Una escultura vilipendiada, sometida a toda suerte de vituperios, entre otras del mismo autor, fue La Bachué, de José Horacio Betancur. En un principio, la instalaron en la Plazuela Nutibara (que entonces era la Plazuela de Las Américas) y como la deidad chibcha, generadora de la “raza humana” tenía las tetas al aire, le llovieron toda clase de improperios. Cartas a montón llegaron a la arquidiócesis, a la alcaldía, y entonces hubo que esconderla. Después, estuvo en el barrio Laureles, en la casona llamada Jardín del Arte, de la mexicana María Antonieta Pellicer, y, ya en la decadencia de esa “mansión” de placeres y cultura, estuvo bajo control oficial hasta cuando se decidió erigirla en la glorieta del Teatro Pablo Tobón Uribe, donde siguen brillando los hermosos senos de la deidad aborigen.
Hubo censura a fondo para los frescos del maestro Pedro Nel Gómez, en particular para los que pintó en el edificio de la Alcaldía y el Concejo, donde hoy, curiosamente, está el Museo de Antioquia. El alcalde José María Bernal, apodado Chepe Metralla, mandó a velarlos con cortinas negras, de nailon.
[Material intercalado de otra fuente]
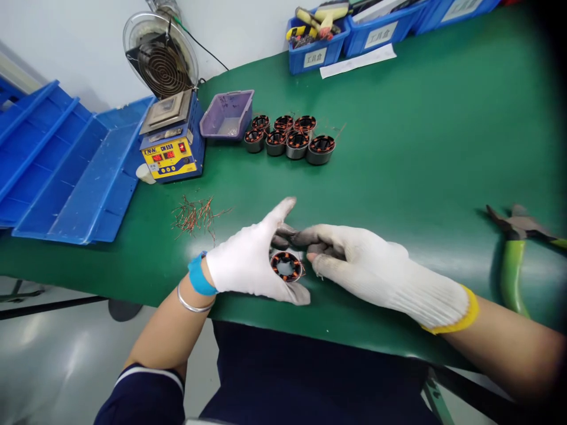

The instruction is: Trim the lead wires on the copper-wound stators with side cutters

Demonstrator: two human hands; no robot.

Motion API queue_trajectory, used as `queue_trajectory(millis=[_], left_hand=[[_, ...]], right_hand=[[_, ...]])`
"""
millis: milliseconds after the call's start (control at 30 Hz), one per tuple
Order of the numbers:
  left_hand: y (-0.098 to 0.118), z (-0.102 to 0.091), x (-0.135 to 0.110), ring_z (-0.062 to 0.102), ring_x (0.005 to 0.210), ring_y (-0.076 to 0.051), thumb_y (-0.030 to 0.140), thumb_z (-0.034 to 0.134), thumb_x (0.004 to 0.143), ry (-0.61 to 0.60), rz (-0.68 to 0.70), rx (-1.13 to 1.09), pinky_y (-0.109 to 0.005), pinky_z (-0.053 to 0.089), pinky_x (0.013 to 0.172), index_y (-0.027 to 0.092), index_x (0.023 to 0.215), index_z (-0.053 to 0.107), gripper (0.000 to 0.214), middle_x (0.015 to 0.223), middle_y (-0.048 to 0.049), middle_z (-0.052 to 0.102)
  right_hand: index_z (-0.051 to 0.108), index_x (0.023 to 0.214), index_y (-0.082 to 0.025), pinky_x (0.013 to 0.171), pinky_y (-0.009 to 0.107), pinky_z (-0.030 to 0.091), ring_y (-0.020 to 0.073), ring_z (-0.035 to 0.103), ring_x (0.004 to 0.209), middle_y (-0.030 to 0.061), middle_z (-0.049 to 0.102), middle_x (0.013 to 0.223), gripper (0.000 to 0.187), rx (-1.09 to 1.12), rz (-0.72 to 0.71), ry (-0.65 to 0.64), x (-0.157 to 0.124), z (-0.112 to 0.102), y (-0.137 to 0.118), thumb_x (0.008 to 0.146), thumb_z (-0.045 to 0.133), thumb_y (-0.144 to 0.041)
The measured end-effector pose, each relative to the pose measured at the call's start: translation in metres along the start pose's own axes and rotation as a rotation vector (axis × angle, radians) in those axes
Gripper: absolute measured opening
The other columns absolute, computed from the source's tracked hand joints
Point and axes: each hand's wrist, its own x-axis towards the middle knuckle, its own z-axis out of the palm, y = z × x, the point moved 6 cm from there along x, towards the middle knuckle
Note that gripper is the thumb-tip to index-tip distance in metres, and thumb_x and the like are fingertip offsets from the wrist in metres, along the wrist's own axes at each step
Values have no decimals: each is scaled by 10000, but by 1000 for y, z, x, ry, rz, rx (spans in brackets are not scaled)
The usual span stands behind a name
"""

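Observation:
My left hand [250, 262], in a white glove with a blue cuff, cups a small round stator [286, 267] with copper windings at the near edge of the green table [420, 147]. My right hand [372, 265], in a white glove with a yellow cuff, meets it from the right. Its dirty fingertips pinch at the top of the stator, where thin wire ends seem to stick out. Both hands touch the part.
Several finished stators [290, 139] stand in a group at the table's middle back, by a purple tray [227, 114]. A blue solder pot [172, 144] and a fan [160, 56] sit at left, copper wire scraps [195, 215] in front. Green-handled pliers [516, 248] lie right. Blue bins [316, 44] line the far edge.

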Motion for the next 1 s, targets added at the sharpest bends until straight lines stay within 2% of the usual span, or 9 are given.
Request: queue_trajectory(millis=[100,167,333,500,633,700,767,867,1000], left_hand=[[-1,-1,0,655,989,-308,450,849,514,22,-58,188,-418,531,835,245,1565,53,1334,1204,-108,618],[0,-2,0,663,949,-302,485,848,508,27,-71,233,-392,528,785,236,1566,32,1359,1156,-101,636],[1,1,0,669,936,-276,426,842,536,-28,-66,223,-358,516,792,261,1563,1,1338,1102,-67,666],[2,4,1,678,860,-241,325,760,626,-11,-57,202,-341,521,762,230,1554,-92,1263,1055,-57,673],[1,5,1,685,786,-193,341,800,609,16,-47,107,-308,537,730,233,1522,-209,1365,1216,-107,617],[2,6,1,686,814,-201,342,803,617,4,-39,120,-318,540,755,249,1528,-188,1349,1214,-99,625],[4,6,1,681,855,-224,334,785,641,8,-25,191,-340,532,791,251,1547,-117,1281,1087,-60,677],[4,4,4,672,846,-231,340,743,678,74,-48,293,-350,522,799,250,1561,-22,1172,936,-17,698],[3,4,8,669,841,-240,429,728,690,151,-67,347,-354,522,786,224,1563,44,1127,921,-28,689]], right_hand=[[651,1201,-325,715,316,475,230,677,958,-3,719,1127,381,62,-29,6,3,3,-4,851,518,-396],[661,1149,-312,699,303,466,212,676,922,-10,727,1084,340,109,-31,-9,5,6,-5,850,520,-393],[669,875,-264,563,265,385,154,628,667,-44,711,776,159,68,32,-47,5,8,-2,774,555,-304],[669,1009,-310,572,269,334,187,659,778,-35,730,898,263,16,51,1,4,6,-9,823,540,-444],[647,879,-258,557,268,312,166,628,729,-24,705,841,208,-19,-17,43,8,5,-16,845,516,-417],[622,822,-245,521,269,282,159,599,675,-22,684,783,205,-86,-36,34,7,4,-12,859,491,-398],[620,832,-252,495,275,236,177,594,688,-10,679,803,223,-218,-24,72,5,-1,-3,877,468,-409],[615,864,-254,481,288,188,212,586,700,22,670,852,237,-479,-7,137,0,-9,10,892,451,-423],[599,811,-230,470,305,172,221,558,606,72,639,804,256,-756,54,146,-6,-17,18,905,443,-410]])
Las inquisiciones impusieron sus autos de fe, léase persecución y prohibición, a los desnudos de Débora Arango y el pintor Carlos Correa fue sometido al “rayo censurador” por varias de sus obras, consideradas inmorales y depravadas.
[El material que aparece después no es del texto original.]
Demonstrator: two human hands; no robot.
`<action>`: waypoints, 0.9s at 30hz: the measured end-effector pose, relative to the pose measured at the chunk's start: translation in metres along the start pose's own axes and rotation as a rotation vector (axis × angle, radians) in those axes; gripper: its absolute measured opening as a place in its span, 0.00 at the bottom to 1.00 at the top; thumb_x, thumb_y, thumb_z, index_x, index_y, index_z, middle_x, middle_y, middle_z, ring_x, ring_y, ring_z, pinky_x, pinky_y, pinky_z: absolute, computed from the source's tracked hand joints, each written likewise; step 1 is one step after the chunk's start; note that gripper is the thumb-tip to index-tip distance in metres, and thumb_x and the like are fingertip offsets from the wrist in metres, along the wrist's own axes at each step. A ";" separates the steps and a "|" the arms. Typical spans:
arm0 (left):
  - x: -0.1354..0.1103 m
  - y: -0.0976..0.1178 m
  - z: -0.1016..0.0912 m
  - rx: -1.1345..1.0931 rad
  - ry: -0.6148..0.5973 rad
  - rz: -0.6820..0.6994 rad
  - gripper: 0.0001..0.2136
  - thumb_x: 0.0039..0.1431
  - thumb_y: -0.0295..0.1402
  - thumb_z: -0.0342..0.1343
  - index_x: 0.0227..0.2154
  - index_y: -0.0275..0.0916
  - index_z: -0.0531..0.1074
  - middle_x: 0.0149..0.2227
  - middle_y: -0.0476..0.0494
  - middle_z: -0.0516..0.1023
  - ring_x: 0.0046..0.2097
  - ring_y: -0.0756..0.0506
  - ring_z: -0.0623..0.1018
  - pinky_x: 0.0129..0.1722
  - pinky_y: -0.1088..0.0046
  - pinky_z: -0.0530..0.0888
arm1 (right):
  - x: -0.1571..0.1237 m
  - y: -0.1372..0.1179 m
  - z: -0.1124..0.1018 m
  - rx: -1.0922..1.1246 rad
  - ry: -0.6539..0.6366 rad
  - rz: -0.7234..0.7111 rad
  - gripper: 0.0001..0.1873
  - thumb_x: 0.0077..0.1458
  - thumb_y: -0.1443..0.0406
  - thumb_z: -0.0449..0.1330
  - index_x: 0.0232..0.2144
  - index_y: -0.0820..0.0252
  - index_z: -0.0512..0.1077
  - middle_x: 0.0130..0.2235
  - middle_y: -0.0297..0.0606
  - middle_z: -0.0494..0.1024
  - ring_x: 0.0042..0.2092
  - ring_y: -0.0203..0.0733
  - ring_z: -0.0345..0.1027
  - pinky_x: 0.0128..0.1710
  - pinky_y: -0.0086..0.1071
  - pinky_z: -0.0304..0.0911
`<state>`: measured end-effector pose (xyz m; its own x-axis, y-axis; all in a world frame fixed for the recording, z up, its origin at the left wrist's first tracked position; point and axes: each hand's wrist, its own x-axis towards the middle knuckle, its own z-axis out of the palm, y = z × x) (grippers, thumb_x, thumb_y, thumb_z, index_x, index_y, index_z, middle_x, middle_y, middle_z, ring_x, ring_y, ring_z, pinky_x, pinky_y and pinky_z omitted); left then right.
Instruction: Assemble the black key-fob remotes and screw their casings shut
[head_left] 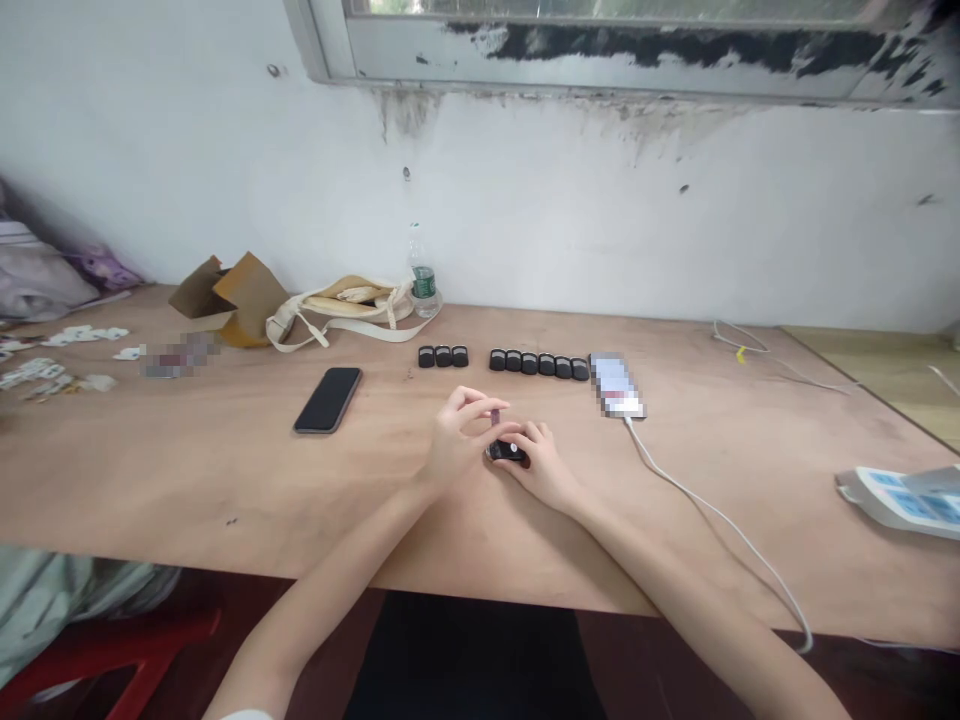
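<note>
Small black plastic case point(504, 452): your right hand point(541, 468) has its fingers clenched on it; your left hand point(456, 435) pinches a thin stick point(495, 418). Probably light, stiff, slippery; hold by the edges.

Sm. blk piece point(506, 452), upright mauve stick point(495, 417) just above.
</note>
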<state>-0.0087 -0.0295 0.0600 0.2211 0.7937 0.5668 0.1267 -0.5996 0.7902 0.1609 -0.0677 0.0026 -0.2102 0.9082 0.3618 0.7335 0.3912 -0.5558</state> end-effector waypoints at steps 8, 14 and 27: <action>-0.001 0.000 0.006 -0.024 0.118 -0.082 0.10 0.54 0.35 0.61 0.40 0.43 0.78 0.31 0.49 0.69 0.31 0.52 0.76 0.35 0.77 0.76 | 0.001 -0.001 0.001 -0.026 0.007 -0.022 0.12 0.55 0.61 0.61 0.44 0.52 0.72 0.41 0.42 0.70 0.44 0.50 0.61 0.46 0.47 0.62; 0.003 -0.003 0.002 -0.129 0.043 -0.145 0.11 0.55 0.35 0.59 0.42 0.41 0.77 0.35 0.45 0.75 0.37 0.49 0.77 0.39 0.75 0.78 | 0.002 -0.008 -0.005 -0.017 -0.012 -0.006 0.10 0.55 0.62 0.61 0.42 0.52 0.72 0.44 0.41 0.70 0.46 0.50 0.60 0.48 0.47 0.61; 0.019 -0.003 -0.019 -0.220 -0.233 -0.079 0.07 0.56 0.32 0.58 0.35 0.39 0.79 0.31 0.44 0.75 0.34 0.48 0.78 0.36 0.72 0.77 | 0.002 -0.010 -0.010 0.060 -0.056 -0.002 0.12 0.57 0.64 0.59 0.44 0.49 0.70 0.45 0.40 0.69 0.48 0.49 0.60 0.48 0.47 0.62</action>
<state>-0.0232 -0.0107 0.0726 0.4377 0.7765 0.4533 -0.0540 -0.4805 0.8753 0.1602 -0.0716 0.0164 -0.2488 0.9135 0.3218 0.6930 0.4000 -0.5998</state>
La Iglesia jugó un papel clave en la censura cinematográfica, no solo a través de las juntas “especializadas” en vetos, recortes, suspensión de funciones, etc., sino en la llamada “clasificación moral de las películas”, que por mucho tiempo ejerció el padre Jaime Serna, más conocido como el doctor Humberto Bronx, igual, un personaje novelesco y del cual se debía rodar una película. Uno se imagina a los censores, observando tantos filmes, que después proscribían, emocionados con desnudos, escenas íntimas, algunas téticas al aire…
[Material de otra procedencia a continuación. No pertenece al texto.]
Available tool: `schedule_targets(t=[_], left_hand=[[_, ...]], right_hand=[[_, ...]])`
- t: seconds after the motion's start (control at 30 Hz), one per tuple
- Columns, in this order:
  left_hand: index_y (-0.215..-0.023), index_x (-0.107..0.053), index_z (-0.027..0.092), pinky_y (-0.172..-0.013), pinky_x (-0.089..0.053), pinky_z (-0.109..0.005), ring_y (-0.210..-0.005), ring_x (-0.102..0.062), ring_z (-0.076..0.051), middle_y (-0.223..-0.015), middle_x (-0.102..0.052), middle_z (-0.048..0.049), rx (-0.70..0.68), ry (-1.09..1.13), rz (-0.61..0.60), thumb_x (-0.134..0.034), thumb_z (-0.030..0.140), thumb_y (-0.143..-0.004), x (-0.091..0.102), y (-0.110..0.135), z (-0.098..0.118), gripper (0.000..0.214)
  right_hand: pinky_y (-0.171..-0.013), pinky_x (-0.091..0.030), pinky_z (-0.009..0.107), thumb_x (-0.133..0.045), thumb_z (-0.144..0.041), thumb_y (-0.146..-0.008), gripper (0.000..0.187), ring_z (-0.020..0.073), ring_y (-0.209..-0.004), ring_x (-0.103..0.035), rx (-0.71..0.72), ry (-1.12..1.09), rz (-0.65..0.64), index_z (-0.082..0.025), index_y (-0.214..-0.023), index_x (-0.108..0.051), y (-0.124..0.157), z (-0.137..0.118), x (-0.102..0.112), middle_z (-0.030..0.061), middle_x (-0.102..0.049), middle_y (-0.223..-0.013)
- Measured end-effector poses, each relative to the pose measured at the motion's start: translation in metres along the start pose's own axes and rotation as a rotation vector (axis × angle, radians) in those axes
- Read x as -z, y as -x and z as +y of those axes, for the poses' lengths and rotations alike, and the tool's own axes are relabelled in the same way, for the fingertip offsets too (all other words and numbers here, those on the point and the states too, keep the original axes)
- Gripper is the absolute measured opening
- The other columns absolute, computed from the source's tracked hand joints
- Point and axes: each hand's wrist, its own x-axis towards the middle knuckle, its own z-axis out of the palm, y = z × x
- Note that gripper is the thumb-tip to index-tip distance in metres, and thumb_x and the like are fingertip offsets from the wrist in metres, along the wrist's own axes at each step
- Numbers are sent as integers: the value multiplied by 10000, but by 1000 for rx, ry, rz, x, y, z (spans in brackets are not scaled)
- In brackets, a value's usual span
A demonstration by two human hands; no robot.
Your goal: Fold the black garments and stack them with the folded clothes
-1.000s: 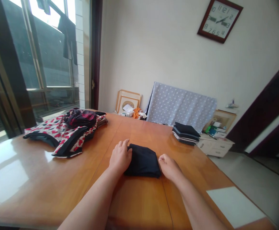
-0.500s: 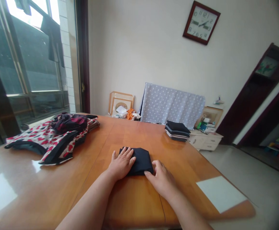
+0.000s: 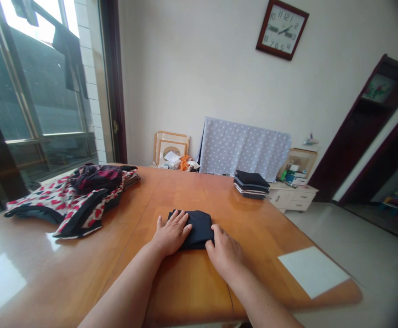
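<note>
1. The person's left hand (image 3: 170,233) lies flat, fingers spread, on a dark folded garment (image 3: 199,228), pressing without gripping.
2. The right hand (image 3: 224,249) is half curled at the garment's right edge; whether it pinches the edge cannot be told.
3. The garment rests on the wooden table (image 3: 192,287), near its front edge.
4. The wall clock (image 3: 282,30) reads 10, 11, 12, 1, 2 and 3 across the top; finer dial details are too small to read.

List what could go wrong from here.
The dark folded cloth could crease if the right hand pulls its right edge while the left hand lies flat on it. The folded stack, near the right edge of the table, might fall if bumped. The plaid garment lies on the heart-print garment, so pulling one might drag the other.
</note>
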Motion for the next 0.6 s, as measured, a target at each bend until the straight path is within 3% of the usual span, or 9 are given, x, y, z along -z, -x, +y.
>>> schedule_targets(t=[0.27, 0.47, 0.6], left_hand=[[-1539, -320, 326, -1126, -16, -741, -1529, -110, -281, -1635, -232, -23, 2, -26, 16, -185, 625, -984, -3, -1, -1, 645], [-1541, -324, 312, -1128, -31, -738, -1526, -115, -293, -1634, -239, -33, 7, -27, 19, -203, 609, -989, -3, 0, 0, 638], [-1537, -328, 317, -1125, -33, -741, -1526, -116, -291, -1634, -241, -34, 6, -21, 14, -220, 603, -990, -2, 0, 1, 627]], right_hand=[[-717, -392, 307, -448, -147, -892, 270, 224, -875, -692, 149, 117, 42, -191, -1119, -585, 4, 10, -1, 80, -725, -968], [-709, -379, 289, -542, -265, -886, 156, 200, -896, -670, 90, -4, 83, -228, -1029, -590, 12, 13, 6, 35, -710, -1001], [-739, -383, 290, -457, -267, -941, 210, 185, -877, -665, 210, -9, 41, -259, -1043, -641, 32, 18, 15, 21, -722, -984]])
Hay una curiosidad en Medellín: todavía se preserva el Teatro Sinfonía, sala X, en el centro de la ciudad. Allí, hace años, vimos varios filmes de Pasolini, porque el administrador creía que eran pornográficos. Siempre estuvimos esperando que proyectara Saló o los 120 días de Sodoma, nunca llegó, pero pudimos ver Teorema, El Decamerón, Las mil y una noches y Los cuentos de Canterbury. En una época, el Sinfonía, en la semana gardeliana de Medellín, presentaba las películas del Zorzal Criollo. En Semana Santa, para suavizar su “cine rojo”, proyectaba El mártir del Calvario, Ben Hur y Los diez mandamientos.
Hubo más prohibiciones, como las del mambo. El arzobispo Joaquín García Benítez parecía no gustar mucho de ese baile exótico y sensual. Sin embargo, no pudo contener el bailoteo de los temas de Pérez Prado en todas las cantinas de Guayaquil. Hoy, lo que se debía proscribir es la decadencia absoluta de la ciudad, que ya es imparable. Sin remedio.